Subject: Win32: support full unicode in filenames (use Wide-system calls)
Date: Thu, 27 Nov 2008 23:34:45 +0100
To: <perlbug [...] perl.org>
From: "ab" <abraendle [...] gmx.de>
Download (untitled) / with headers
text/plain 1.2k
OS: Windows XP (German); cp1252 There are 2 problems with encoding of filenames on windows: 1) cp1252 != latin1, but perl treats them as the same: for example filenames returned by readdir (cp1252) are silently interpreted as latin1, but the Euro sign for example is different, the result is wrong/unuseable filename in this case.

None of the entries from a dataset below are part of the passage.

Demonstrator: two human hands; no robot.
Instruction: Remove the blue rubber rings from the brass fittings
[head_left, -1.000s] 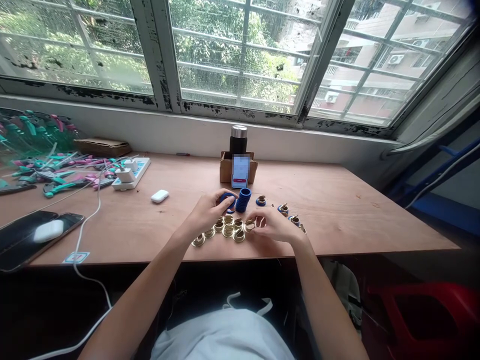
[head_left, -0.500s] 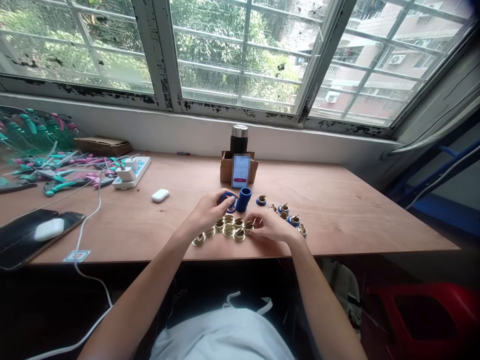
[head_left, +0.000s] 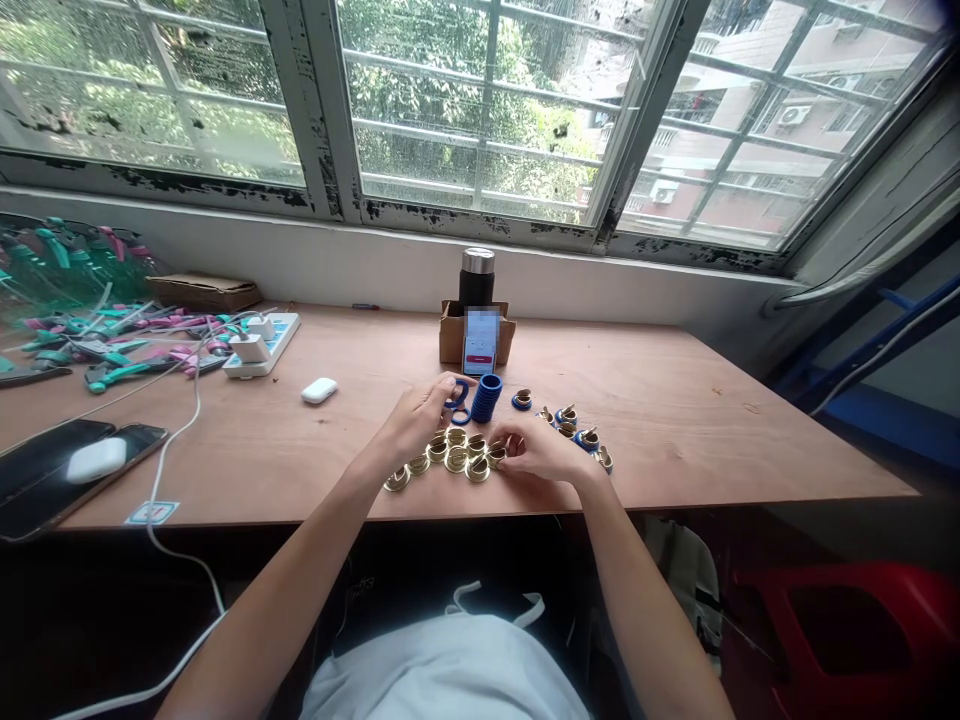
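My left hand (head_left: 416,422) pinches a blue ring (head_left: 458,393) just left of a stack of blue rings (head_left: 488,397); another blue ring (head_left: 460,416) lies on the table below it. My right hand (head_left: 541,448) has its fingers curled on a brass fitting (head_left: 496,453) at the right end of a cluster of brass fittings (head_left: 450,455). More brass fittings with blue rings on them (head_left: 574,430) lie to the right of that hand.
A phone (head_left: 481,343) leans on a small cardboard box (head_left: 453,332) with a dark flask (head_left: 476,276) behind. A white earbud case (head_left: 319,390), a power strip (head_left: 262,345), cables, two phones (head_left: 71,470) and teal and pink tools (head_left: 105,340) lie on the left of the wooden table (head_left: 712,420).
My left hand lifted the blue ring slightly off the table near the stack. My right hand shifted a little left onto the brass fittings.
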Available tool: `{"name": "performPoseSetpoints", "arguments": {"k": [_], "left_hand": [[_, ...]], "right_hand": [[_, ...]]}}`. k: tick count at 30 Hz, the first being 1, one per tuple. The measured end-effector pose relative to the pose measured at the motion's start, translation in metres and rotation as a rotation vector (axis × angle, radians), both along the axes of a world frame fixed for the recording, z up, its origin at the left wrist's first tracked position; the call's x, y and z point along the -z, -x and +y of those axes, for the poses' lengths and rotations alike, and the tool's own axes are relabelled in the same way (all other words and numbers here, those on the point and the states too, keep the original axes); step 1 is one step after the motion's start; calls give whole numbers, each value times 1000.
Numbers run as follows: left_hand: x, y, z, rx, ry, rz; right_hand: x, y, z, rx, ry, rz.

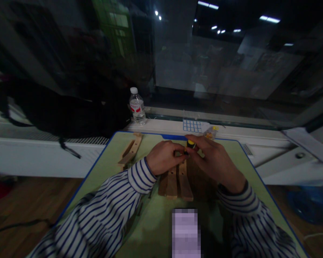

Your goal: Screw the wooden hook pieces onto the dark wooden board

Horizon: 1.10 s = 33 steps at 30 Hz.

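Note:
Both my hands meet over a green mat (110, 168). My left hand (164, 157) is closed, pinching something small at its fingertips. My right hand (215, 161) curls around a small tool with a yellow and black handle (190, 144), held upright between the two hands. Under them lies a wooden piece made of several flat slats (174, 182). What the left fingers pinch is too small to make out.
A second wooden slat part (130, 152) lies at the mat's far left. A water bottle (137, 106) stands on the white ledge, beside a blue-gridded sheet (192, 125) and a small clear bag (211, 132). A dark bag (64, 111) sits at the left.

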<state>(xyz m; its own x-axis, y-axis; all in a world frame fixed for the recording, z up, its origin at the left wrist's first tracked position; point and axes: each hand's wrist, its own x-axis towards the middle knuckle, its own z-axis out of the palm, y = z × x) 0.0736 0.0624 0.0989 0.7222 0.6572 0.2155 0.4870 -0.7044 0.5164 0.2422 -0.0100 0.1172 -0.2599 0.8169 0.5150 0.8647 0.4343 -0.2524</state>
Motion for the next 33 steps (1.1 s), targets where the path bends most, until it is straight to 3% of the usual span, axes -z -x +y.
{"name": "performPoseSetpoints", "arguments": {"k": [33], "left_hand": [[-1,1,0,8,49,-26]], "right_hand": [[1,0,1,-3,8,5]]}}
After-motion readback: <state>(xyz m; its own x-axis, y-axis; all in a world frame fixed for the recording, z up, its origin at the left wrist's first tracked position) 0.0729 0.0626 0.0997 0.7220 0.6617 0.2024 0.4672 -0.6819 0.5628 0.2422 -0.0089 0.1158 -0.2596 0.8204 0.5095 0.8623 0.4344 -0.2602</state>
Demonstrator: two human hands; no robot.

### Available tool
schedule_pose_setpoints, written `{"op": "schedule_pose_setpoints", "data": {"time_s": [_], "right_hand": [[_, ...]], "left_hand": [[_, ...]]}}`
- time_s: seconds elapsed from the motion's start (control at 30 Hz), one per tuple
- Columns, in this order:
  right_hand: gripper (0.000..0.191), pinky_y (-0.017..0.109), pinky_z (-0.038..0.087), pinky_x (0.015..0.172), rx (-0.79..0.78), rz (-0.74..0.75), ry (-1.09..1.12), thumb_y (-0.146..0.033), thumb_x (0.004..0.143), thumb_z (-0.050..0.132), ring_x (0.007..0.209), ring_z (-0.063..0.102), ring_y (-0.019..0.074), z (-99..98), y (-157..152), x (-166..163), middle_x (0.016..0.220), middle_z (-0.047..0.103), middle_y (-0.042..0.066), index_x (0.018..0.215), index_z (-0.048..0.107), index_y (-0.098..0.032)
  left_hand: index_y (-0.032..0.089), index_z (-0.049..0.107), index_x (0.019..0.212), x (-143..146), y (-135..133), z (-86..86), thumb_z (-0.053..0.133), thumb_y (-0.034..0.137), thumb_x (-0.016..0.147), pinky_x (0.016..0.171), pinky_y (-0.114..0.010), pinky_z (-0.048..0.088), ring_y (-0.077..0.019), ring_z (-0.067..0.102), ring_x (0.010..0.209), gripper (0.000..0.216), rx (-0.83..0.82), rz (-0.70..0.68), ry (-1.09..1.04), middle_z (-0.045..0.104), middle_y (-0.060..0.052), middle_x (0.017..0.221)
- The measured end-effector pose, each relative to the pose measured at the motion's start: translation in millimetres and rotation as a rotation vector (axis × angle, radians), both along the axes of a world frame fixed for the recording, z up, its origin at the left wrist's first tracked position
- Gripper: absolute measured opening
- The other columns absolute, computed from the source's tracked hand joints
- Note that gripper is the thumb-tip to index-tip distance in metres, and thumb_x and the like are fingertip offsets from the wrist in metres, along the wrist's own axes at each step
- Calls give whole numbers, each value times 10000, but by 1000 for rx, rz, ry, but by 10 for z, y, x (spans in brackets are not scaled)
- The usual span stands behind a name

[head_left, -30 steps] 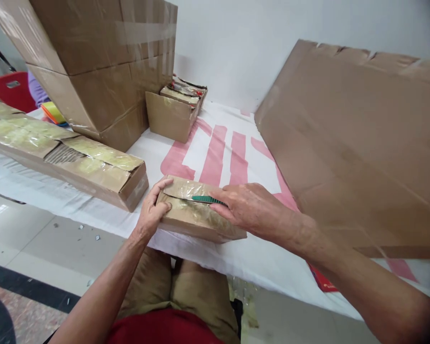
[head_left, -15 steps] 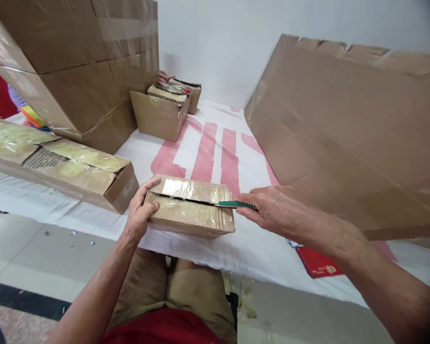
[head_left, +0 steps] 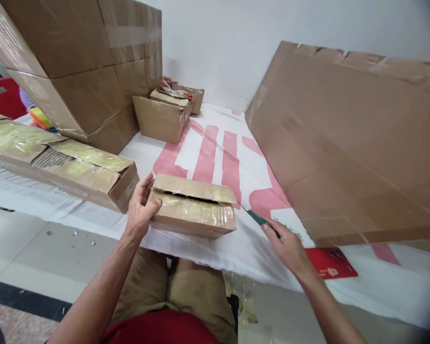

Note: the error may be invisible if the function that uses the filename again silently uses the inverse conversion. However if i use the filename somewhere else (print to utf8 text file, use direct Win32 Api call, ...), it is wrong. 2) Unicode chars are not possible Since perl supports utf8 strings internally, the filenames should be correct utf8 strings (for opendir, open, stat, readdir, -d, -e, etc...). Currently this is not so. WinAnsi cp1252 byte strings are interpreted as latin1 (and the other way around), with above problem. NTFS supports unicode filenames, and winapi has "Wide-system calls" (suffix W, e.g. CreateFileW, FindFilesW) So, perl should switch to use these Wide-system calls (only a UCS2 <=> utf8 conversion remains to be done), both problems above would be solved ... [Active Perl 5.8.8, 5.10.0] ----------------------------------------------------------------- --- Flags: category=core severity=medium
Download (untitled) / with headers
text/plain 470b
* cp1252 aka windows-1252 is the default (8-bit) charset in Windows XP here, (Wikipedia: also in "English and some other Western languages") It is similar to latin1/9 but not exactly the same. * another advantage of full unicode support for filenames is max filename length of 32000 chars (instead of "#define MAX_PATH 255" for winansi system calls), see Windows Api Documentation: (e.g. FindFirstFile: http://msdn.microsoft.com/en-us/library/aa364418.aspx)


This service is sponsored and maintained by Best Practical Solutions and runs on Perl.org infrastructure.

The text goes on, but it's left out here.